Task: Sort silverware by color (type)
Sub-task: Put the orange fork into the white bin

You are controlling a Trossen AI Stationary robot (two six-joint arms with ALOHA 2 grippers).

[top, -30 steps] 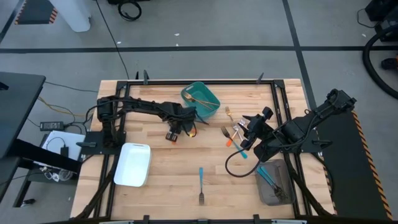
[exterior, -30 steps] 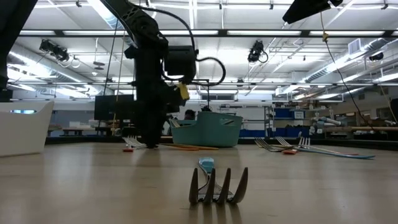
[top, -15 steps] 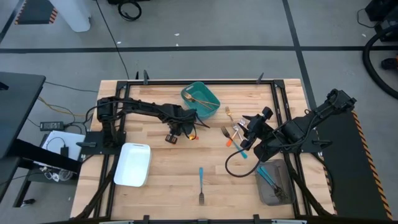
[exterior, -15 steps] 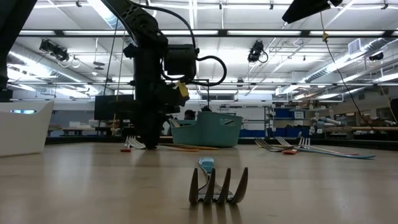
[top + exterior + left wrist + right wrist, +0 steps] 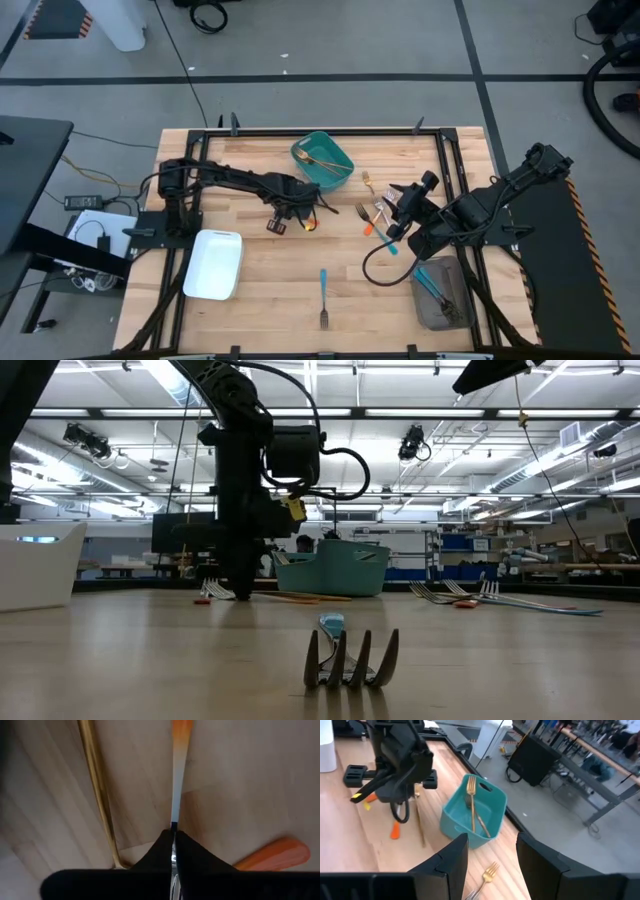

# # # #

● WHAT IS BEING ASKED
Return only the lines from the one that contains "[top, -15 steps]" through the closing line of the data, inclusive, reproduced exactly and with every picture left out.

● YOUR SOLUTION
[top, -15 steps] 
[exterior, -15 steps] 
[top + exterior + left wrist + right wrist, +0 steps] 

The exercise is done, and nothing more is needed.